Task to complete: Retype verbatim the lines of the listing, from the very first through the line with "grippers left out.".
START Records to process
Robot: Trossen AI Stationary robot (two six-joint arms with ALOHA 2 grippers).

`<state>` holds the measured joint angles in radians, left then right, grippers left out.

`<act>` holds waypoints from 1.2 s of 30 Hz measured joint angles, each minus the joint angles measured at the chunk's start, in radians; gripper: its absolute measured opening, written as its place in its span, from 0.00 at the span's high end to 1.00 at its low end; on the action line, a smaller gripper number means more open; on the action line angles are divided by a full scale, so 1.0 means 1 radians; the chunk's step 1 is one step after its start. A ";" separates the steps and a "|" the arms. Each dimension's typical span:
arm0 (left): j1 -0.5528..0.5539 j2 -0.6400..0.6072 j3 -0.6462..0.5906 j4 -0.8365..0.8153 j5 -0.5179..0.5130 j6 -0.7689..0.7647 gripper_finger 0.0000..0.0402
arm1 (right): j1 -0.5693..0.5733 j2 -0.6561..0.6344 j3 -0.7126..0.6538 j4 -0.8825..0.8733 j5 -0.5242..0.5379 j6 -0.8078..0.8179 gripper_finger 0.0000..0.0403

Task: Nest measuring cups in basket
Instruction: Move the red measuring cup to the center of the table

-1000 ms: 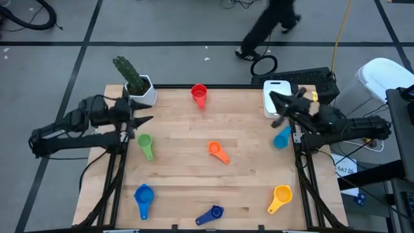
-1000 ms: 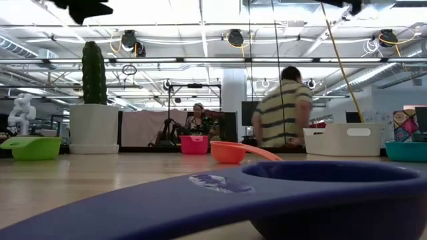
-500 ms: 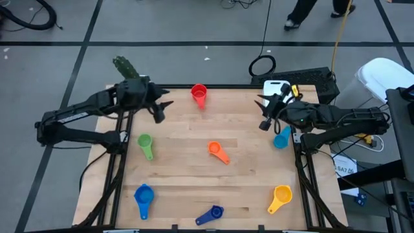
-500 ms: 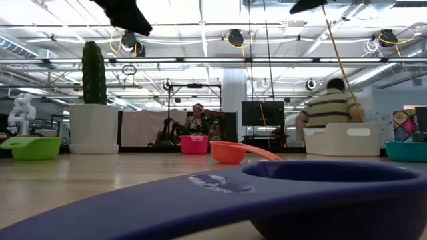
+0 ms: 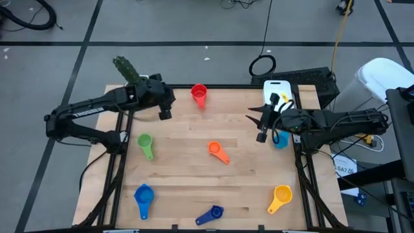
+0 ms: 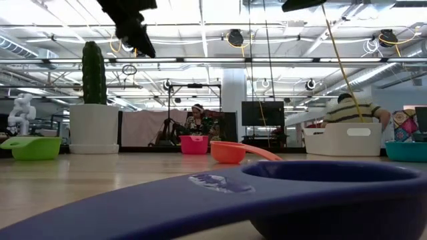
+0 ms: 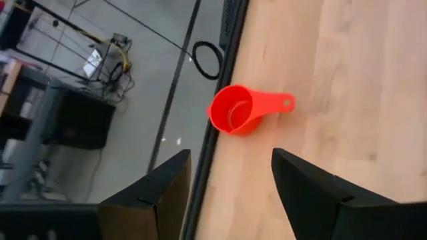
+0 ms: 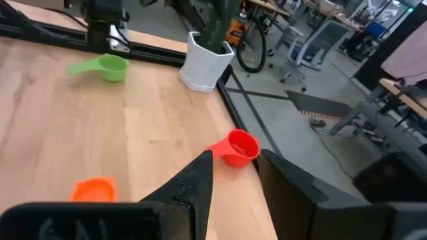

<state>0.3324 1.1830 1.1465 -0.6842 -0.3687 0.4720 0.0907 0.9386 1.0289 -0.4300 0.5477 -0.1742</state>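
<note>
Several measuring cups lie apart on the wooden table: red at the far edge, green, orange, light blue, dark blue, yellow, and teal half under my right arm. The white basket stands at the far right corner. My left gripper hovers open just left of the red cup, which shows ahead of its fingers. My right gripper hangs open above the table, in front of the basket, pointing at the red cup.
A white hexagonal pot with a cactus stands at the far left corner, partly under my left arm. A keyboard lies behind the basket. A person sits beyond the table. Bare wood lies around the orange cup.
My left gripper has swung from the table's left edge toward the far edge and rightward, close to the red cup, rolling as it went. My right gripper has moved from beside the basket toward the table's middle. The cups have stayed where they were.
</note>
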 joint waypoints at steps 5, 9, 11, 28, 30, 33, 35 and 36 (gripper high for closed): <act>0.045 0.119 0.000 0.002 0.000 0.083 0.47 | -0.027 0.028 0.008 -0.009 0.001 -0.033 0.71; 0.078 0.212 0.000 0.044 0.001 0.143 0.47 | -0.037 0.049 0.008 -0.026 -0.002 -0.047 0.71; 0.084 0.245 0.000 0.072 0.002 0.189 0.47 | -0.037 0.055 0.008 -0.038 -0.002 -0.041 0.71; 0.135 0.468 -0.002 0.277 0.087 0.418 0.47 | -0.030 0.056 0.007 -0.133 -0.041 0.098 0.71; 0.135 0.488 -0.001 0.309 0.076 0.425 0.47 | -0.030 0.055 0.007 -0.142 -0.057 0.113 0.71; 0.138 0.516 -0.001 0.354 0.075 0.443 0.47 | -0.030 0.055 0.007 -0.144 -0.070 0.129 0.71; 0.140 0.531 -0.001 0.367 0.073 0.466 0.47 | -0.030 0.055 0.007 -0.143 -0.081 0.134 0.71; 0.141 0.540 0.000 0.377 0.073 0.474 0.47 | -0.030 0.055 0.007 -0.144 -0.081 0.136 0.71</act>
<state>0.4738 1.7228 1.1464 -0.3071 -0.2955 0.9460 0.0608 0.9939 1.0359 -0.5739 0.4664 -0.0384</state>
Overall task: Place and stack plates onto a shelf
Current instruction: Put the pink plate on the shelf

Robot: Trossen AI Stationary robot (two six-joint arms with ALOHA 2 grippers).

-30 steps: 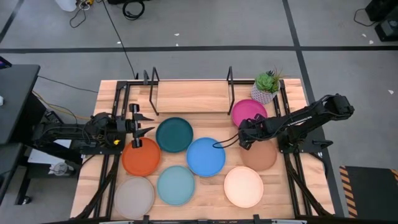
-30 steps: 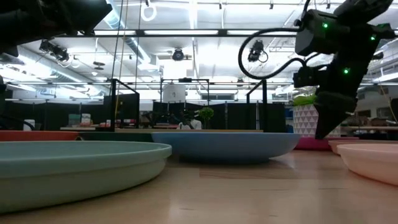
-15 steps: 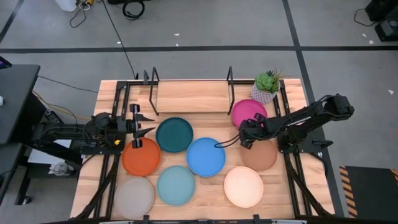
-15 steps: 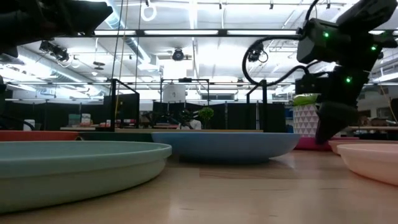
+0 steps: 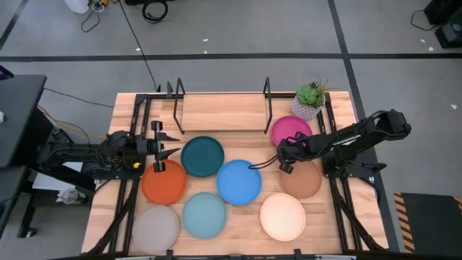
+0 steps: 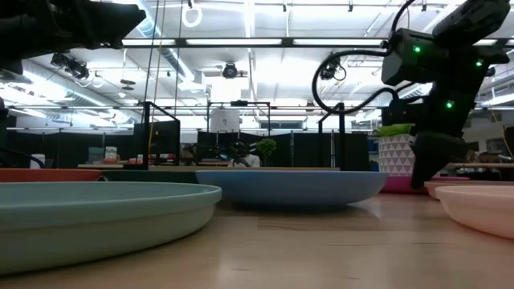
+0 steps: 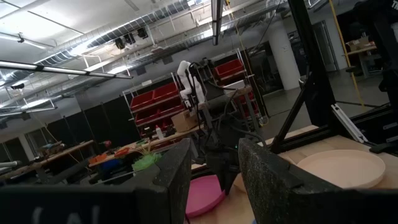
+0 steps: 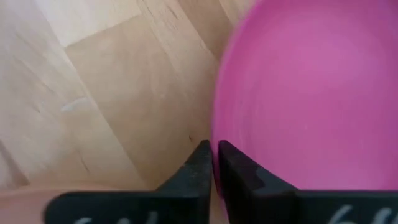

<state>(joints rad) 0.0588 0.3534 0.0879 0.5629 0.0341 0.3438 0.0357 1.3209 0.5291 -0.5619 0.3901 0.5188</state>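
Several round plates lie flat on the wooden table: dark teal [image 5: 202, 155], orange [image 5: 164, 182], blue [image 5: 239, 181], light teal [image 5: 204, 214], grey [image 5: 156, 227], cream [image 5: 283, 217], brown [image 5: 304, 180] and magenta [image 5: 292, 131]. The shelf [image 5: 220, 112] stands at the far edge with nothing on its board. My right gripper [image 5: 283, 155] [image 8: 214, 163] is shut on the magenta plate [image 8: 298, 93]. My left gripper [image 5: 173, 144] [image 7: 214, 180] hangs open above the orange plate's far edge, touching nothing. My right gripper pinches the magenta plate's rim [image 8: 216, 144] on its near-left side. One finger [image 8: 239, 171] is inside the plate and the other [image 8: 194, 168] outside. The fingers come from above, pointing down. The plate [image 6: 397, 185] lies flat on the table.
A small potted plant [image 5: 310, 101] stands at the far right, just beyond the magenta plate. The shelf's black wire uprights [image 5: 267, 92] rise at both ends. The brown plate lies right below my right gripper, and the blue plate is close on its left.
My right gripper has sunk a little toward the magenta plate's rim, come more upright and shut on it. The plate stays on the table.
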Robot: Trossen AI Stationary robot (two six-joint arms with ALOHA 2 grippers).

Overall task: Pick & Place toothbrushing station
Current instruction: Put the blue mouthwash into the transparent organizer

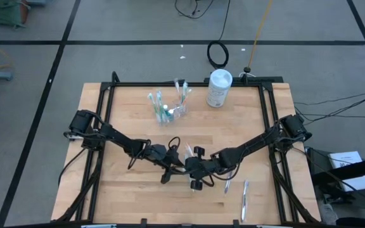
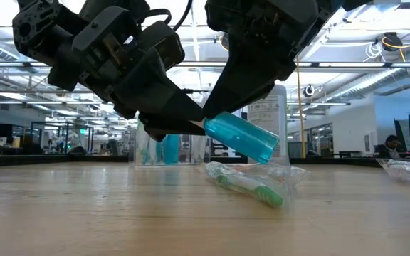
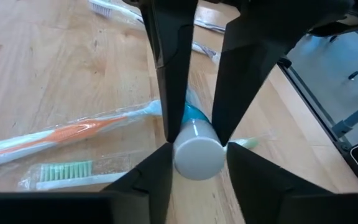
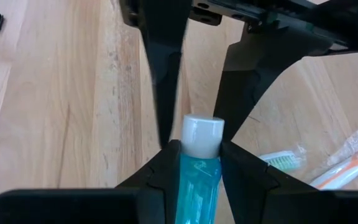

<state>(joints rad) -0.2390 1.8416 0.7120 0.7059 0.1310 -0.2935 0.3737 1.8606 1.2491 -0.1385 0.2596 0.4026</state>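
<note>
One blue tube (image 2: 240, 136) with a white cap (image 3: 197, 155), held in the air over the near-middle of the surface (image 1: 119, 196), tilted, cap end toward the left arm. Right pincer (image 4: 191, 152) is clamped on the tube's body just behind the cap. Left pincer (image 3: 197, 149) has its fingers on either side of the cap, touching or nearly so; can't tell if it is actually gripping. So the tube sits between both pincers, nose to nose.

Counts:
- 1 clear cup (image 1: 170, 113) at the far side, holding several toothbrushes; exact number not readable.
- 1 white canister (image 1: 218, 88) at the far edge, right of the cup.
- 2 wrapped toothbrushes under the tube: one green (image 2: 251, 186), one orange (image 3: 67, 134).
- 2 more wrapped toothbrushes (image 1: 244, 199) near the front right.
</note>
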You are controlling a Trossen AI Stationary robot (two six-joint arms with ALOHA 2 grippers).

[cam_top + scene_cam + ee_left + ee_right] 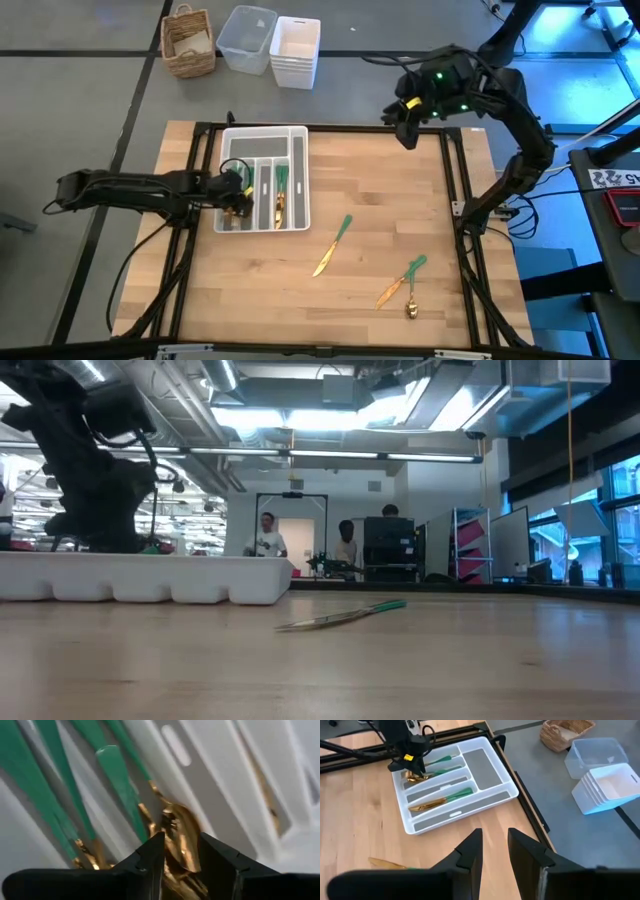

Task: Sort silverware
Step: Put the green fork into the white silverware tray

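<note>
Left pincer (237, 196): parted over spoons (415, 776) in the tray (296, 222), at 9 o'clock on the desk (380, 220). Right pincer (408, 128): parted, empty, at 1 o'clock. Loose silverware (333, 245) lies toward 5 o'clock.

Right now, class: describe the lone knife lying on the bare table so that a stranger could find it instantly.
Start at the white tray on the wooden table. Just off its near right corner lies the knife, alone on bare wood with its green handle pointing away. Unlike the crossed pair farther right, it touches nothing.
</note>
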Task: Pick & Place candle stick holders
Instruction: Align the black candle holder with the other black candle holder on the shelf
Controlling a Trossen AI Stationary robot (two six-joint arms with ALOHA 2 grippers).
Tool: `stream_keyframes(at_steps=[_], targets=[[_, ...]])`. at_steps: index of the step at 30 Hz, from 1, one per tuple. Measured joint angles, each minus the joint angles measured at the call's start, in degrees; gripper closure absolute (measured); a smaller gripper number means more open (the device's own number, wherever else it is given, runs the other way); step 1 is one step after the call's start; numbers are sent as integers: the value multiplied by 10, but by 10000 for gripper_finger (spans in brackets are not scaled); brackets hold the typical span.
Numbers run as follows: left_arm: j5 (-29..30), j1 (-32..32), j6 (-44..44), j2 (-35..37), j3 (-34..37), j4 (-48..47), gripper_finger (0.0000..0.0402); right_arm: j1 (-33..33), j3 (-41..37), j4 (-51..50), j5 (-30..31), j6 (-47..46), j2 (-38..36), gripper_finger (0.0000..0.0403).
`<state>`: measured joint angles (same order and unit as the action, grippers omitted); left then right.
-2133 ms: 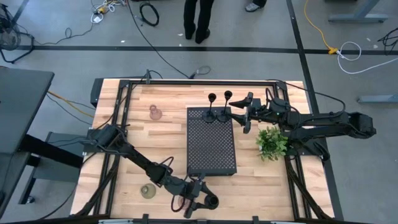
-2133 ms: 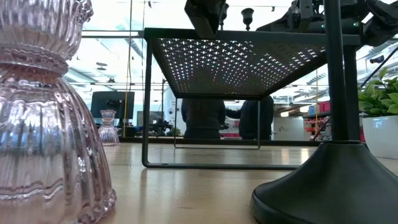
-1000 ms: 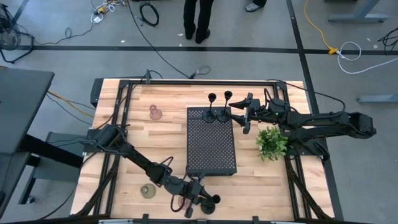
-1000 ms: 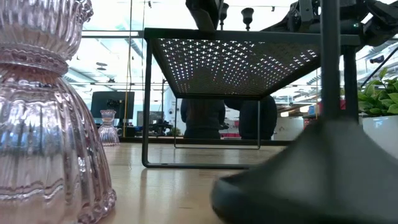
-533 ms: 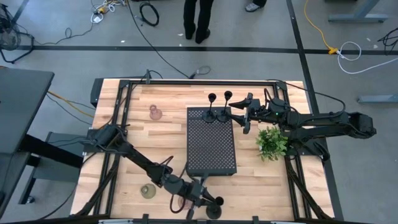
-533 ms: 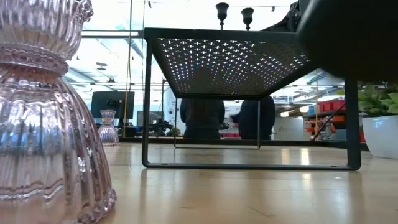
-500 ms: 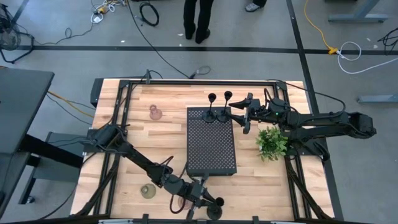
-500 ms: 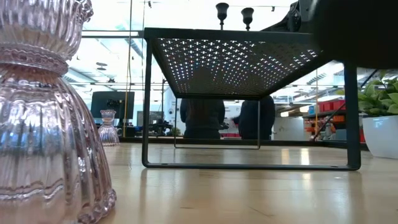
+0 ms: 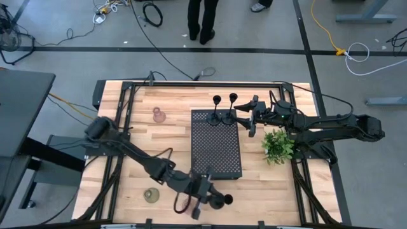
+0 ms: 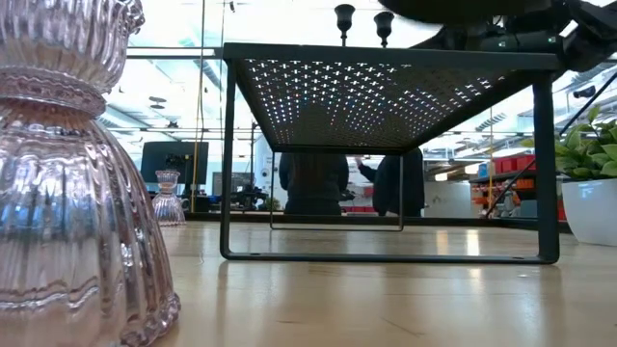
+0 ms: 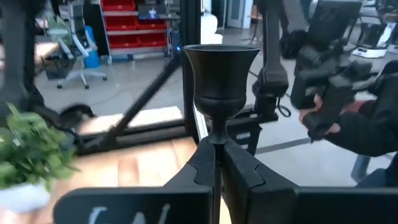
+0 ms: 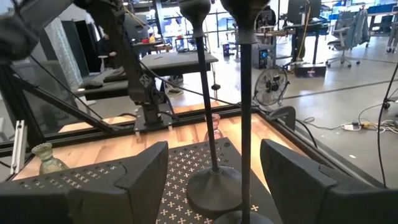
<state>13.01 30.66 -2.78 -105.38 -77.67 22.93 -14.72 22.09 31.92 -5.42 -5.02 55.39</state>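
Observation:
My left gripper (image 9: 210, 198) is shut on a slim black candle stick holder (image 9: 221, 200) above the table's near edge; its round base (image 10: 463, 8) shows at the top of the low view. Two more black holders (image 9: 217, 117) (image 9: 232, 114) stand by their bases on the far end of the black perforated tray (image 9: 216, 149). My right gripper (image 9: 247, 118) is open just right of them, and their stems (image 12: 244, 112) stand in front of its fingers. One pink glass holder (image 9: 158, 116) stands far left, an olive one (image 9: 151, 195) near left, another pink one (image 10: 77, 173) near the front edge. My left gripper pinches the black holder's thin stem (image 11: 216, 146), just under the cup (image 11: 221, 62), between its two fingers (image 11: 199, 165). The fingers lie level and across the stem. The holder stands upright in the hold, lifted clear of the table.
A small leafy plant in a white pot (image 9: 278, 145) stands right of the tray. The tray stands on thin legs (image 10: 225, 164) with open space beneath. People (image 10: 313, 183) show in the room beyond the table.
My left gripper has risen, still shut on the black holder, and shifted slightly toward the table's right. The holder has gone from the tabletop to clear of it, its base now about the height of the tray top.

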Motion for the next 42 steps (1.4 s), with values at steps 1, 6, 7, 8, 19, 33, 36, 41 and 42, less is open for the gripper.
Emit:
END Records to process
Exercise result:
Robot: Trossen AI Stationary robot (two six-joint arms with ALOHA 2 grippers).

`<state>` holds the measured joint angles in radians, left then right, grippers left out.

No more output will be given.